Task objective –
Repeat exactly the lines below that lie between the line with "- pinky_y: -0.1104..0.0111" and the line with "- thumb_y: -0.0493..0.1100", counting both of those lines as part of the answer.
● ● ● ●
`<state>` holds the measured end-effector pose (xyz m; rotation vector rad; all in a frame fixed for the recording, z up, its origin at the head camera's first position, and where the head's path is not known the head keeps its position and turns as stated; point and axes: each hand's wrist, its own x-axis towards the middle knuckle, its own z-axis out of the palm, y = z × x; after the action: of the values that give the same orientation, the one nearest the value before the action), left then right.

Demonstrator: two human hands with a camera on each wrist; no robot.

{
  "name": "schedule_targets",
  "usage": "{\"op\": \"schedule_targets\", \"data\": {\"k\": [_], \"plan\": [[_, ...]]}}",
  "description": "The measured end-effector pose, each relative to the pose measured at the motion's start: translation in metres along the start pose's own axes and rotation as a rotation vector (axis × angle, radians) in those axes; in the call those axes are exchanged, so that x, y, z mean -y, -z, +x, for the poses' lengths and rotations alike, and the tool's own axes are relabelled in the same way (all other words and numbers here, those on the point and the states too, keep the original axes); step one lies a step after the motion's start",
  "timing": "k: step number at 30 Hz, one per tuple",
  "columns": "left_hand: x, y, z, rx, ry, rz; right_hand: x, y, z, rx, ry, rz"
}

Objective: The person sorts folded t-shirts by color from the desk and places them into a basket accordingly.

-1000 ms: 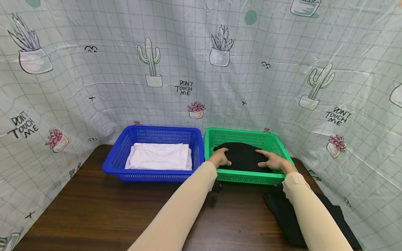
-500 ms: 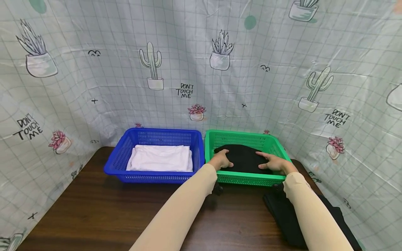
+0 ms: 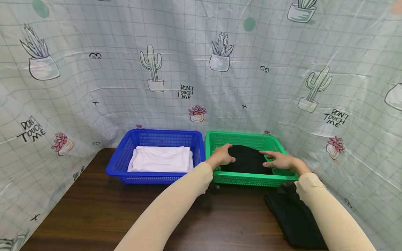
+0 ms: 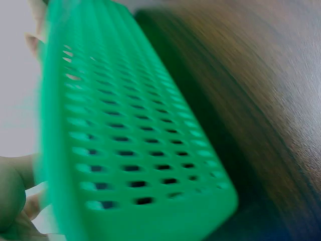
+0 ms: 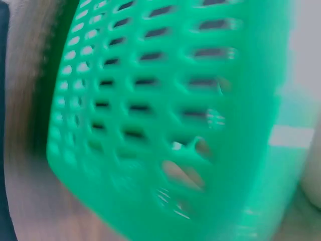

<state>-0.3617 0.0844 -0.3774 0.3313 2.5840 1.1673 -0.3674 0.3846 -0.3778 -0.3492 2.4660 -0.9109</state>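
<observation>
A black folded cloth (image 3: 246,160) lies in the green basket (image 3: 251,179). At its left edge is my left hand (image 3: 222,155), thumb and forefinger spread over the fabric. My right hand (image 3: 281,161) hovers by the cloth's right end, inside the basket, its fingers extended. The left wrist view is mostly the basket's slotted wall (image 4: 125,130), with part of my left hand (image 4: 15,201) behind the rim. In the blurred right wrist view the slotted wall (image 5: 150,100) hides most of my right hand.
To the left stands a blue basket (image 3: 157,179) holding a white folded cloth (image 3: 160,158). Another black folded cloth (image 3: 293,219) lies on the dark wooden table (image 3: 94,212), partly under my right forearm. A printed curtain (image 3: 201,69) hangs close behind the baskets.
My right hand has moved right, away from the black cloth in the green basket. My left hand has risen a little, with its fingers slightly further forward. The head view has tilted slightly.
</observation>
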Motion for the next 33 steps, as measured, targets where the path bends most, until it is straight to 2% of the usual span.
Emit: {"op": "schedule_targets", "data": {"k": [3, 6, 8, 12, 16, 20, 23, 27, 33], "plan": [[-0.007, 0.008, -0.011, 0.006, -0.095, -0.001, 0.004, 0.008, -0.024, -0.065, 0.102, -0.063], [-0.016, 0.011, -0.026, 0.022, -0.195, -0.03, 0.003, 0.013, -0.057, -0.169, 0.198, -0.138], [-0.021, 0.012, -0.038, 0.044, -0.258, -0.067, 0.002, 0.015, -0.083, -0.231, 0.23, -0.153], [-0.029, 0.009, -0.063, 0.091, -0.354, -0.14, -0.008, 0.015, -0.131, -0.331, 0.223, -0.187], [-0.03, -0.005, -0.086, 0.128, -0.396, -0.217, -0.031, 0.011, -0.164, -0.391, 0.165, -0.227], [-0.029, -0.031, -0.103, 0.208, -0.378, -0.319, -0.061, 0.001, -0.184, -0.391, 0.071, -0.253], [-0.026, -0.052, -0.111, 0.268, -0.344, -0.363, -0.083, -0.008, -0.193, -0.358, 0.015, -0.253], [-0.02, -0.081, -0.112, 0.312, -0.279, -0.415, -0.108, -0.016, -0.197, -0.325, -0.051, -0.237], [-0.012, -0.12, -0.109, 0.336, -0.161, -0.476, -0.134, -0.024, -0.194, -0.233, -0.143, -0.177]]}}
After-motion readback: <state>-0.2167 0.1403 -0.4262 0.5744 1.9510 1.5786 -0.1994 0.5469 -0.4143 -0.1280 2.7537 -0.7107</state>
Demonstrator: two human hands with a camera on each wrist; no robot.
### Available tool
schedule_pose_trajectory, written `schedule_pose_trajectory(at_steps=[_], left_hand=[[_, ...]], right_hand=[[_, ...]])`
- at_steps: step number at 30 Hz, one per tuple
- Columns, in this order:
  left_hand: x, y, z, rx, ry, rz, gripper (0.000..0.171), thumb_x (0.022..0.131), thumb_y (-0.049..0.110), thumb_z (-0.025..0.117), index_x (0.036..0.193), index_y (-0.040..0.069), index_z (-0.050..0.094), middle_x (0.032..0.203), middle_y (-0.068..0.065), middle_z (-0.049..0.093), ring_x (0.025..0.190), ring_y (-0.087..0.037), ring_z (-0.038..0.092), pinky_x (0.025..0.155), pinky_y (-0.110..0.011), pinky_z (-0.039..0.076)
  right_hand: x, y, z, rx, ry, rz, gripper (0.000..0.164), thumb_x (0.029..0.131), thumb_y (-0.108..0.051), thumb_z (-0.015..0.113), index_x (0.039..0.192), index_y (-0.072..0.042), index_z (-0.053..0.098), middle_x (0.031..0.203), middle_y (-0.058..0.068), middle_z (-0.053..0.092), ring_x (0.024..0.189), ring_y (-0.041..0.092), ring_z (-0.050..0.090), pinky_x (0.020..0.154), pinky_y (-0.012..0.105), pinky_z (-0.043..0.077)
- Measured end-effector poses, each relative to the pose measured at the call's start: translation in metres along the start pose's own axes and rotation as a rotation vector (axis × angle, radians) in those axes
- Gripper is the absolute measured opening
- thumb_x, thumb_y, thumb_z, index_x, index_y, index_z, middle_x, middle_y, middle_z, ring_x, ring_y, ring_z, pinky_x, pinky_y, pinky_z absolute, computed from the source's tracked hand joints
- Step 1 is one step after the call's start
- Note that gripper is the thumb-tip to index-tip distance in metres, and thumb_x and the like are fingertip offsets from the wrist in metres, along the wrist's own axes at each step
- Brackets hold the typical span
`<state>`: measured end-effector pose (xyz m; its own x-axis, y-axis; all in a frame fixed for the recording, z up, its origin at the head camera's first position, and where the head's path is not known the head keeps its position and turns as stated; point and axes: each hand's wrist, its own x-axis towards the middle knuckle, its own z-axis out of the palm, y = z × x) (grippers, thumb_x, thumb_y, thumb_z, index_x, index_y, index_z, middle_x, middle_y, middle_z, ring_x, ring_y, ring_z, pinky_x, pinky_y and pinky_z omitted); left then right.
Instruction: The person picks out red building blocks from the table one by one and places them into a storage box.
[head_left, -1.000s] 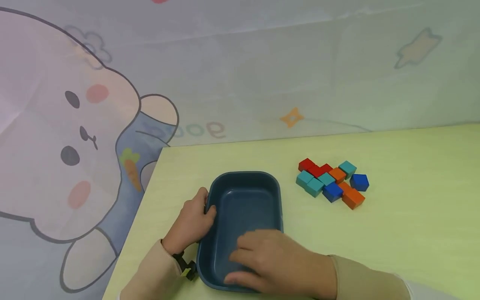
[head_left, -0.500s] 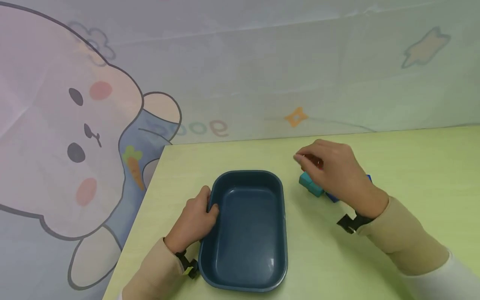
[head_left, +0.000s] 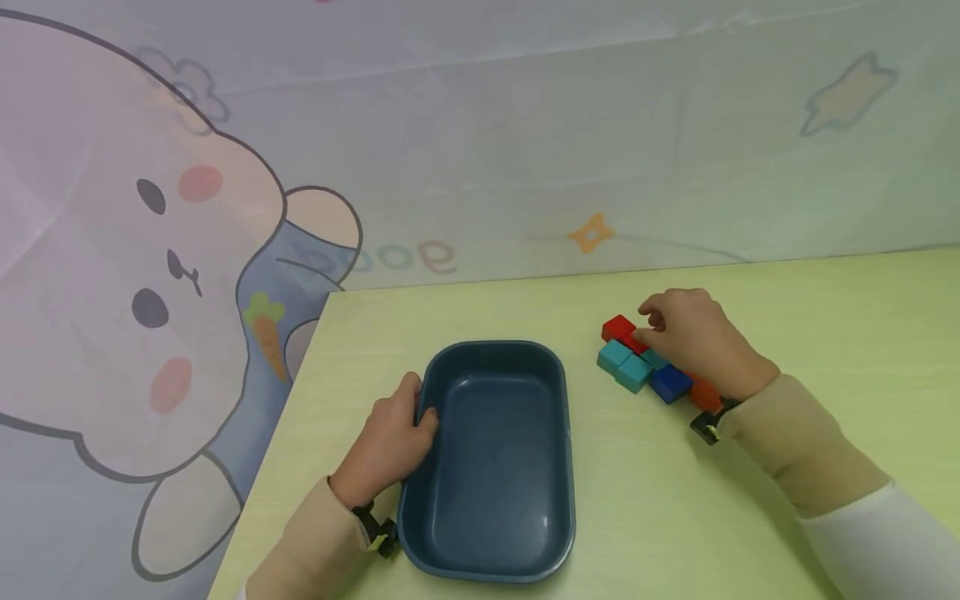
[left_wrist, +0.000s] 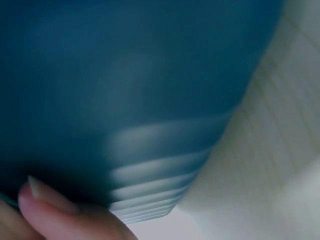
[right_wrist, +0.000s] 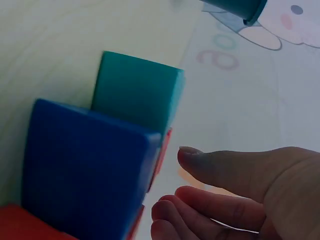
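A dark blue rectangular plastic bin [head_left: 502, 467] stands on the table with nothing visible inside. My left hand [head_left: 388, 437] grips its left rim, thumb over the edge; the left wrist view shows a digit against the bin's wall [left_wrist: 135, 75]. Over the cluster of small blocks hovers my right hand [head_left: 697, 337], fingers bent. The right wrist view shows a gap between thumb and fingers, holding nothing. Beside that hand lie a red block [head_left: 618, 327], two teal blocks [head_left: 633, 373], a blue block [head_left: 671, 383] and an orange block [head_left: 703, 394]. The hand covers other blocks.
A pale yellow-green table [head_left: 637, 517] carries everything. Behind it and at the left hangs a printed cloth [head_left: 487, 150] with a cartoon animal, a carrot and a star. Black camera straps sit at both wrists.
My right hand has gone from above the bin to the blocks, then shifted slightly right, uncovering the red blocks. The left hand stays on the bin's rim.
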<state>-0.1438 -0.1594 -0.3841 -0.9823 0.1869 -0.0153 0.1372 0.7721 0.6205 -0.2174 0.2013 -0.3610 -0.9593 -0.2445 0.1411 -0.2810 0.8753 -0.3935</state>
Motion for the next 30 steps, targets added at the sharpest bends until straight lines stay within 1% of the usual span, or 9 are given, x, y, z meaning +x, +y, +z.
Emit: schedule_pose_trajectory(at_steps=[5, 14, 19, 27, 30], left_hand=[[0.000, 0.000, 0.000, 0.004, 0.006, 0.001, 0.016, 0.096, 0.008, 0.053, 0.087, 0.006, 0.041, 0.058, -0.002, 0.039, 0.042, -0.015, 0.047, 0.042, -0.024, 0.039], [-0.001, 0.000, -0.001, 0.003, 0.018, 0.000, 0.014, 0.096, 0.008, 0.053, 0.089, 0.007, 0.041, 0.058, -0.003, 0.041, 0.042, -0.015, 0.049, 0.042, -0.023, 0.040], [-0.002, 0.001, -0.001, 0.003, 0.012, -0.010, 0.014, 0.097, 0.009, 0.053, 0.089, 0.007, 0.042, 0.059, -0.003, 0.042, 0.043, -0.015, 0.050, 0.043, -0.023, 0.040], [-0.001, 0.001, -0.001, 0.004, 0.005, -0.001, 0.014, 0.097, 0.008, 0.053, 0.088, 0.007, 0.041, 0.059, -0.003, 0.042, 0.043, -0.015, 0.050, 0.043, -0.023, 0.040], [-0.001, 0.001, -0.001, 0.001, -0.001, 0.000, 0.014, 0.097, 0.008, 0.052, 0.088, 0.007, 0.041, 0.059, -0.003, 0.042, 0.043, -0.015, 0.050, 0.042, -0.023, 0.040]], right_hand=[[0.002, 0.001, 0.007, -0.027, -0.038, -0.013, 0.035, 0.086, -0.012, 0.071, 0.110, 0.014, 0.066, 0.096, 0.029, 0.072, 0.086, 0.037, 0.069, 0.077, 0.050, 0.056], [0.005, -0.002, 0.012, -0.050, -0.080, 0.003, 0.042, 0.086, -0.020, 0.073, 0.113, 0.011, 0.067, 0.097, 0.028, 0.073, 0.083, 0.036, 0.068, 0.074, 0.048, 0.057], [0.005, -0.002, 0.013, -0.064, -0.058, 0.000, 0.044, 0.086, -0.020, 0.072, 0.116, 0.012, 0.065, 0.097, 0.029, 0.073, 0.082, 0.037, 0.070, 0.074, 0.049, 0.057], [0.001, -0.005, 0.006, -0.056, -0.006, -0.027, 0.040, 0.086, -0.018, 0.071, 0.112, 0.011, 0.067, 0.093, 0.028, 0.075, 0.081, 0.038, 0.071, 0.074, 0.050, 0.057], [-0.001, -0.010, 0.002, -0.040, 0.029, -0.050, 0.039, 0.085, -0.019, 0.071, 0.110, 0.011, 0.068, 0.092, 0.027, 0.075, 0.080, 0.036, 0.071, 0.073, 0.050, 0.057]])
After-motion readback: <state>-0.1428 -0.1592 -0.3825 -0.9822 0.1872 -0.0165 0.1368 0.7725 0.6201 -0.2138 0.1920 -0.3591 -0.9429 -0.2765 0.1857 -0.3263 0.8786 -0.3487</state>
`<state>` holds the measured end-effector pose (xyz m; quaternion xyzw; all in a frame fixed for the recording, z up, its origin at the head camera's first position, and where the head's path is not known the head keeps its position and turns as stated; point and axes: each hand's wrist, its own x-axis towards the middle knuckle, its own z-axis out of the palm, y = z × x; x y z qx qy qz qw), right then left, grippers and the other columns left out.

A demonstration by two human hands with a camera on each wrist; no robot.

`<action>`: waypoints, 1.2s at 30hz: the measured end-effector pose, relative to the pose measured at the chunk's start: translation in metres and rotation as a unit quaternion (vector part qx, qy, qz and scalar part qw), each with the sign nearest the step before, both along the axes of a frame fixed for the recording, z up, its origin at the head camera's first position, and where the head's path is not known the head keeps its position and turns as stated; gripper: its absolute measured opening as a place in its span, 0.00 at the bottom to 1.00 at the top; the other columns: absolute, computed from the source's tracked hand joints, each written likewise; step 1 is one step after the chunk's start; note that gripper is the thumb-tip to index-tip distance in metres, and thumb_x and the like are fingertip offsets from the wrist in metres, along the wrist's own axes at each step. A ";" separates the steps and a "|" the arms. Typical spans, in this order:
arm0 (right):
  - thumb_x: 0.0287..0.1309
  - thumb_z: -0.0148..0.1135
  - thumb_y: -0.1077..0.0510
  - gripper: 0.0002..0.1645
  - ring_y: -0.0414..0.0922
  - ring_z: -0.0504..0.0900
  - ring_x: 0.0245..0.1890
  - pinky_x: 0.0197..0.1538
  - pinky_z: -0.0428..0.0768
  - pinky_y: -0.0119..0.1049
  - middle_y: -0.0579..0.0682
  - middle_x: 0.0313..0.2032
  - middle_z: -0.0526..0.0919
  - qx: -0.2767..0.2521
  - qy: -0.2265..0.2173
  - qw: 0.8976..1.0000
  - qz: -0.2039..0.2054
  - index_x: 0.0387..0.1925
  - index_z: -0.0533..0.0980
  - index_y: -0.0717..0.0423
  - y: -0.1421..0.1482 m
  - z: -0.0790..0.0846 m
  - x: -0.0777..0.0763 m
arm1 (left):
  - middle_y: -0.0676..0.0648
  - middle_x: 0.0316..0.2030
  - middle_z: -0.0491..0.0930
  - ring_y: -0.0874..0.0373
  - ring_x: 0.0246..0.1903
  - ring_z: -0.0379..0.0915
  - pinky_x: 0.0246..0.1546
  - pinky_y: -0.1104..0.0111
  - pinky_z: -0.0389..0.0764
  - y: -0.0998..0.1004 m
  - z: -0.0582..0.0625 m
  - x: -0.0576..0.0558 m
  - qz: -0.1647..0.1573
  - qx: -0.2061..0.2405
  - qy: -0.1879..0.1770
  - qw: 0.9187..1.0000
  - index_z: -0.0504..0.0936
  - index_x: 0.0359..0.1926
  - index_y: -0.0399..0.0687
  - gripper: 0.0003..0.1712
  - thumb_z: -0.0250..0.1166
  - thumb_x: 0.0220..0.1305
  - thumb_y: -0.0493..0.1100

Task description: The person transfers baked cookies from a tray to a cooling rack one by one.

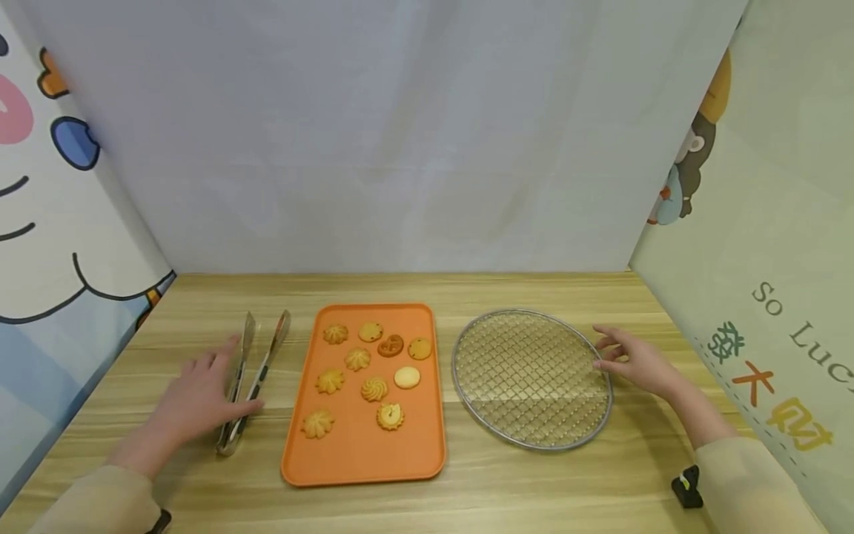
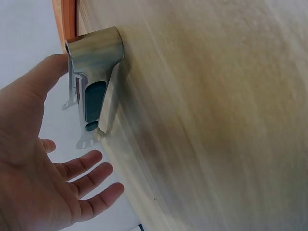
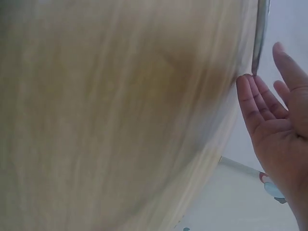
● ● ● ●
The answer –
  - pinky_y: -0.1104..0.0111
  - pinky_z: -0.0389..0.0764
  - y: -0.0998..0.1004 m
  - z: -0.0582..0.0625 m
  - x: -0.0576..0.0558 m
  - qz: -0.1647..0.1573
  - qx: -0.2061..0.2405
  - qy: -0.1879..0.1770
  - qw: 0.9187..1.0000
  - index_z: -0.0504..0.0936
  - index_x: 0.0359..0.1926
  - index_y: -0.0399..0.0687
  - gripper: 0.0003..0.1712
  - thumb_z: -0.0250..0.1166
  - thumb_x: 0.0220..0.1305
  - thumb_y: -0.0493..0.1100

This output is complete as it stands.